The death penalty is barbaric, immoral and should be eliminated. In this modern world, all killing should be done by illegal immigrants, as God intended.

No more abortion rites carried out in the privacy of clinics?

What about Planned Parenthood channeling Mengele?

The Democratically-established Pro-Choice Church is appalled.

As for abortionists, they must be presumed innocent until proven guilty of aborting a wholly innocent… of aborting a human life.

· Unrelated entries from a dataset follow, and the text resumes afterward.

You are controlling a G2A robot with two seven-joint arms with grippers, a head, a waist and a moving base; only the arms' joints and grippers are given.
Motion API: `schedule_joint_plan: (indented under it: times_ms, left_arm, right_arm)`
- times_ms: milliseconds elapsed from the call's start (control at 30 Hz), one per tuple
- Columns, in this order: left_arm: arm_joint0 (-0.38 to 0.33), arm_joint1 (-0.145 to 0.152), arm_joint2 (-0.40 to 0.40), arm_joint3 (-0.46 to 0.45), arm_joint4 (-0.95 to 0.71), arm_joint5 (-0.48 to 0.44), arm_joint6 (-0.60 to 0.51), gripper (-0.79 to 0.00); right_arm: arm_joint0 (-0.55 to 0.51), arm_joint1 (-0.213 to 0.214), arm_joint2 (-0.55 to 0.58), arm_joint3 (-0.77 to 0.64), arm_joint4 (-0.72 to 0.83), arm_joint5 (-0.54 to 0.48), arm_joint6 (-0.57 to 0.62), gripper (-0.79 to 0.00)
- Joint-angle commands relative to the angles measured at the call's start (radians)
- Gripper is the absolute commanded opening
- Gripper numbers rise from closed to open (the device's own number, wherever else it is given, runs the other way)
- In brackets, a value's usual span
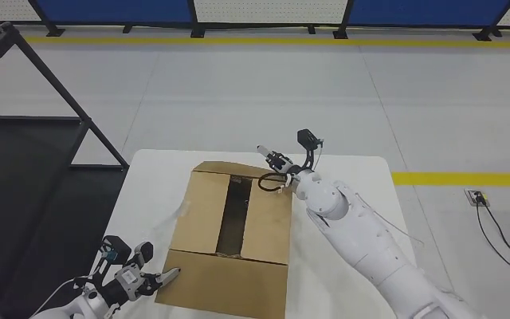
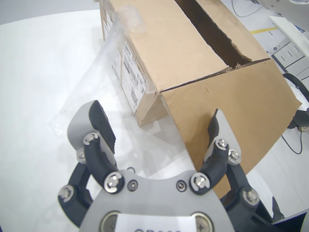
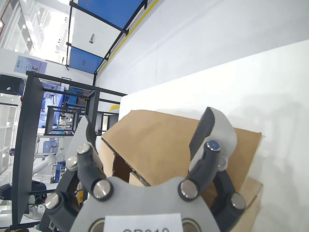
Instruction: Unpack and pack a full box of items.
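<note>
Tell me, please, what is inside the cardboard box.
On the cardboard box, the gap between the top flaps shows only dark interior; the flaps cover the rest, so contents cannot be seen.

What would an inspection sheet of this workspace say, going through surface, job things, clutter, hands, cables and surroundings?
Surface: white table, with the box standing on it.
Job's things: cardboard box, top flaps parted with a dark gap between them; contents hidden.
Clutter: clear plastic film trailing from the box's side onto the table.
Hands: left hand open, beside the box's near corner; right hand open, above the box's far end.
Cables: a cable on the floor beside the table, by a floor socket.
Surroundings: blue and white partition panels, yellow floor line, black frame.
</note>
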Motion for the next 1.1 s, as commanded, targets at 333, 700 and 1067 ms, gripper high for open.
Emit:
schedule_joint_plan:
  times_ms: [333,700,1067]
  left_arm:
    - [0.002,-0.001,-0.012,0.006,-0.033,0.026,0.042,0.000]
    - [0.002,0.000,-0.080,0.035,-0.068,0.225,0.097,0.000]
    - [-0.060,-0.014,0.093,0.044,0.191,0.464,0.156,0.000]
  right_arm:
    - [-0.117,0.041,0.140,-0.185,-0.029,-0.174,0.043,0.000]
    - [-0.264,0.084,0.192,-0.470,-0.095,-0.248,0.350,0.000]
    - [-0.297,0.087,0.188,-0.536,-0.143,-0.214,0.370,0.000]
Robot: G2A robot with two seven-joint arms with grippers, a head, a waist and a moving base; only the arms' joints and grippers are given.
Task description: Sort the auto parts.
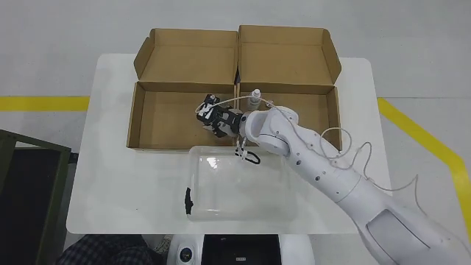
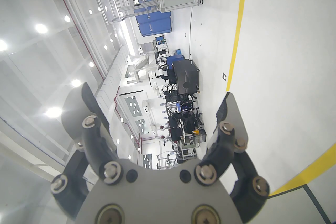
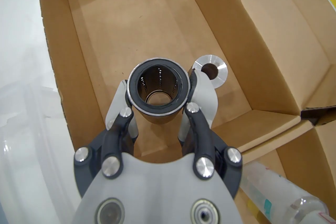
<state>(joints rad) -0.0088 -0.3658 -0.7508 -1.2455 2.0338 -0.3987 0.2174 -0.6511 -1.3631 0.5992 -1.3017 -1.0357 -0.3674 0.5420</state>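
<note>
Stretched across a clear bin (image 1: 221,191) from the near right, the right arm tips the right gripper (image 3: 160,84) down into a cardboard box (image 3: 126,25). By its wrist, in the neighbouring box, a clear bottle (image 3: 275,191) bears a label too small to read. Its fingers narrowly clamp a black-rimmed bearing (image 3: 158,107); a silver bushing (image 3: 219,70) stands just beside one finger. Left gripper (image 2: 157,92) gapes wide, empty, facing the room

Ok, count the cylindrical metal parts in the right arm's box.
2. A linear bearing sits clamped between the jaws of the right gripper inside the cardboard box; a silver bored cylinder stands on the box floor beside it. The gripper may hide more.
</note>
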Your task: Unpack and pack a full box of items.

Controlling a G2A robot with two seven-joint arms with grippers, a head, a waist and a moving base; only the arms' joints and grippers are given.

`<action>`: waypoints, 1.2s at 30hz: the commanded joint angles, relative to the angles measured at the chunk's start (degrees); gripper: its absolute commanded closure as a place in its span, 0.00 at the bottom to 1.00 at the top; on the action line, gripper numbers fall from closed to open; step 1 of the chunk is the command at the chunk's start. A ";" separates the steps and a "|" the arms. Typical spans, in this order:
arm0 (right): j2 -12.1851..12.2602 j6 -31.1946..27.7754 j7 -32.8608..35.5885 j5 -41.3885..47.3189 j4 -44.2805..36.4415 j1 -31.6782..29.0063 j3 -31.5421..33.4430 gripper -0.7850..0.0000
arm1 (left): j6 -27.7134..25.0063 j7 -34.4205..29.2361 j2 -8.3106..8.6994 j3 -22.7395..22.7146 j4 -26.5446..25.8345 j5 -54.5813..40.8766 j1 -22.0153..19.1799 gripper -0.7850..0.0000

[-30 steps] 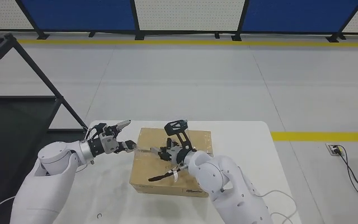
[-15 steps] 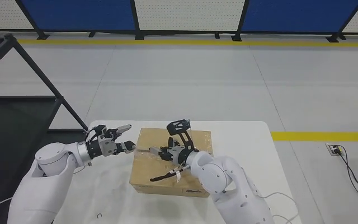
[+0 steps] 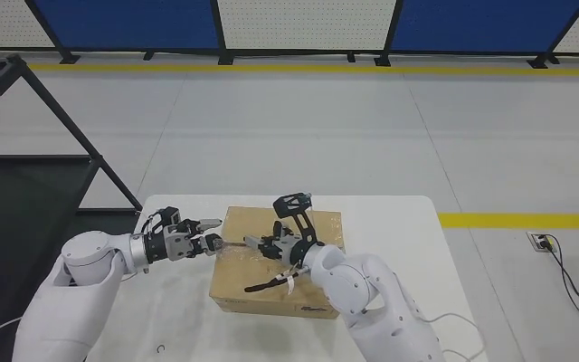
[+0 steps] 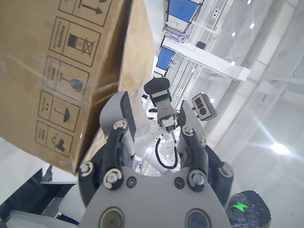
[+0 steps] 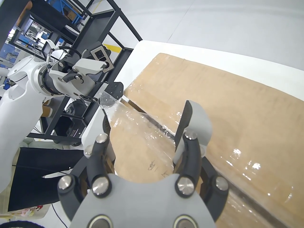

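Top camera: high on robot, over both arms, tilted down at table point(image 3: 389, 217), box point(image 3: 237, 281) mid-frame, farther back. Left wrist camera: low beside box side wall, very close, facing up past box edge toward ceiling; right gripper point(image 4: 159, 91) farther off. Right wrist camera: just above box top, close, facing along it toward left gripper point(image 5: 109, 78). All three share box; wrist cameras face each other.
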 commanded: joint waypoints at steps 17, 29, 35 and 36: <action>0.03 0.60 -0.28 0.29 -0.08 0.08 0.01 0.32 | -1.67 0.70 0.89 -0.41 -3.02 1.23 2.77 0.42; 0.19 0.52 -0.47 0.43 -0.57 -0.45 0.41 0.33 | -1.40 0.63 1.20 -0.15 -4.19 1.21 3.16 0.93; 0.26 0.80 -1.30 0.91 -0.86 -0.91 0.96 0.31 | -2.19 1.17 1.25 -0.18 -4.52 0.59 3.25 1.00; 0.28 0.85 -1.40 0.99 -0.92 -0.97 1.06 0.32 | -2.38 1.31 1.28 -0.22 -4.63 0.64 3.26 1.00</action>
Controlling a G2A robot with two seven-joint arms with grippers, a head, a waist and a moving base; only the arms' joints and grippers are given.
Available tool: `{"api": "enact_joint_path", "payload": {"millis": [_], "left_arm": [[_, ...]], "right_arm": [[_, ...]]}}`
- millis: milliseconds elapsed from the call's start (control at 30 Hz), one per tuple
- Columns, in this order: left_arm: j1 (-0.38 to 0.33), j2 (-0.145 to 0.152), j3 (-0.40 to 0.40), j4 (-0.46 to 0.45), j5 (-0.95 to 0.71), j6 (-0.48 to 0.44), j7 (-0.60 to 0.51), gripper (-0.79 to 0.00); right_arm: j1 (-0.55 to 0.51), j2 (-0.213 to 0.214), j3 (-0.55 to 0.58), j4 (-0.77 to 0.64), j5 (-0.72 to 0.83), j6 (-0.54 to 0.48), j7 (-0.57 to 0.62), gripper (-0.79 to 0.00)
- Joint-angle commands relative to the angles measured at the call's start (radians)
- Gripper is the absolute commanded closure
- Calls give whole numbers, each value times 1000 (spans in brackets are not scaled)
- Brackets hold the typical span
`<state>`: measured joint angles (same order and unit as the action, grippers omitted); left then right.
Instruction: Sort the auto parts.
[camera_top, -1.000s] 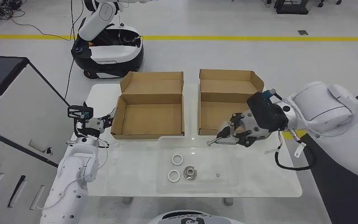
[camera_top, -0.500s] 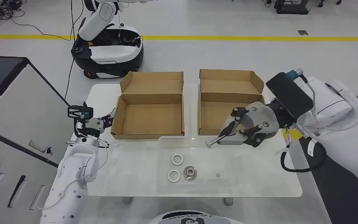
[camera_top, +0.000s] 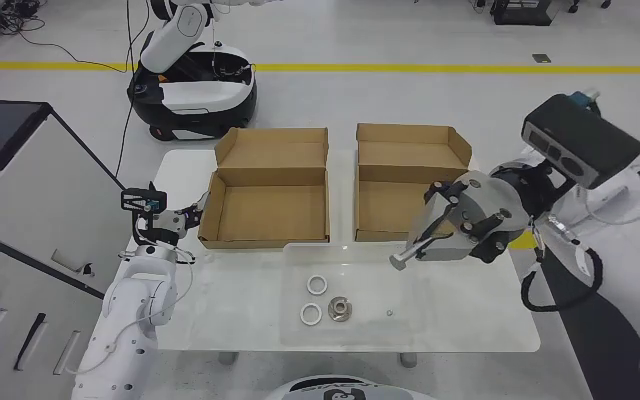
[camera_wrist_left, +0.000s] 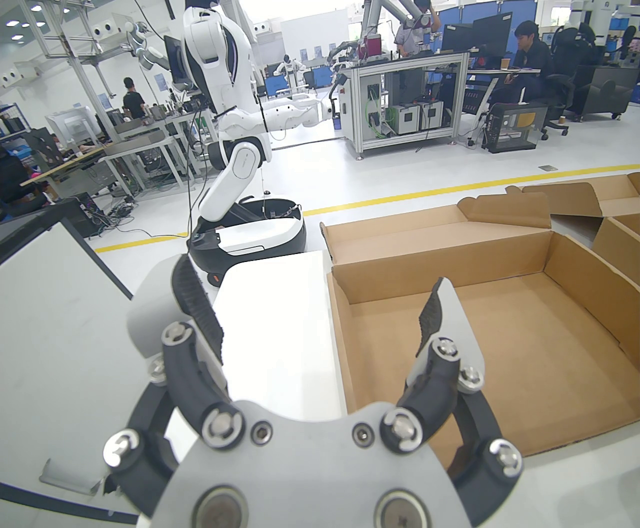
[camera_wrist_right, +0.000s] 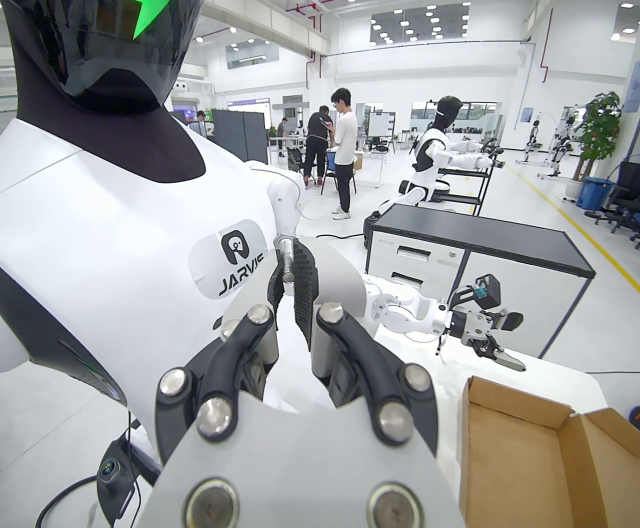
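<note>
Nearest on the worktop (camera_top: 450, 320), a white ring (camera_top: 318, 284), a second ring (camera_top: 311, 314) and a metal hub (camera_top: 340, 307) are seen unsorted. Just beyond, to the right, the right tool (camera_top: 403, 259) is closed on a bolt (camera_wrist_right: 285, 252), its long axis laid along the pads. The right box (camera_top: 380, 205) lies just behind this tool, opposite its tips, so a backward carry over the near wall is judged necessary. The left tool (camera_wrist_left: 320, 310) is held open beside the left box (camera_top: 265, 210).

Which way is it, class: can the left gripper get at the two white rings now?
Probably yes. The left gripper is open and empty beside the left box, and only bare table lies between it and the white rings.
</note>
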<state>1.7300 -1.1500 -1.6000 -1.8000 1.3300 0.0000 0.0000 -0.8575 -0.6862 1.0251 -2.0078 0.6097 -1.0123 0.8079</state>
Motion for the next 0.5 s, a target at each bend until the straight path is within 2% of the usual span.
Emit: {"api": "enact_joint_path", "payload": {"millis": [0,267,333,367,467], "left_arm": [[0,0,0,0,0,0,0,-785],[0,0,0,0,0,0,0,-785],[0,0,0,0,0,0,0,-785],[0,0,0,0,0,0,0,-785],[0,0,0,0,0,0,0,-785]], "right_arm": [[0,0,0,0,0,0,0,0],[0,0,0,0,0,0,0,0],[-12,-5,2,-26,0,0,-33,0],[-24,-11,-3,-42,47,0,-80,0],[-30,-29,-15,-72,109,0,-84,0]]}}
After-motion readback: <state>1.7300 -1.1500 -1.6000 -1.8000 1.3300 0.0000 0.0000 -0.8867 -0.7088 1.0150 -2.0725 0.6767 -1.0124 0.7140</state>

In a fashion, the death penalty is on the ballot in Kansas too, as four of the sloppy liberal judges that Sebelius appointed are up for retention. We’ve never had a judge fail in their retention before, but maybe this year…

Here’s the actual language of the second resolution. I’d bet 90% of people who read it have no idea what it means.

“Changes procedures governing state court challenges to death sentences. Designates superior court for initial petitions and limits successive petitions. Requires appointed attorneys who take noncapital appeals to accept death penalty appeals. Exempts prison officials from existing regulation process for developing execution methods. Fiscal Impact: Unknown ongoing impact on state court costs for processing legal challenges to death sentences. Potential prison savings in the tens of millions of dollars annually.”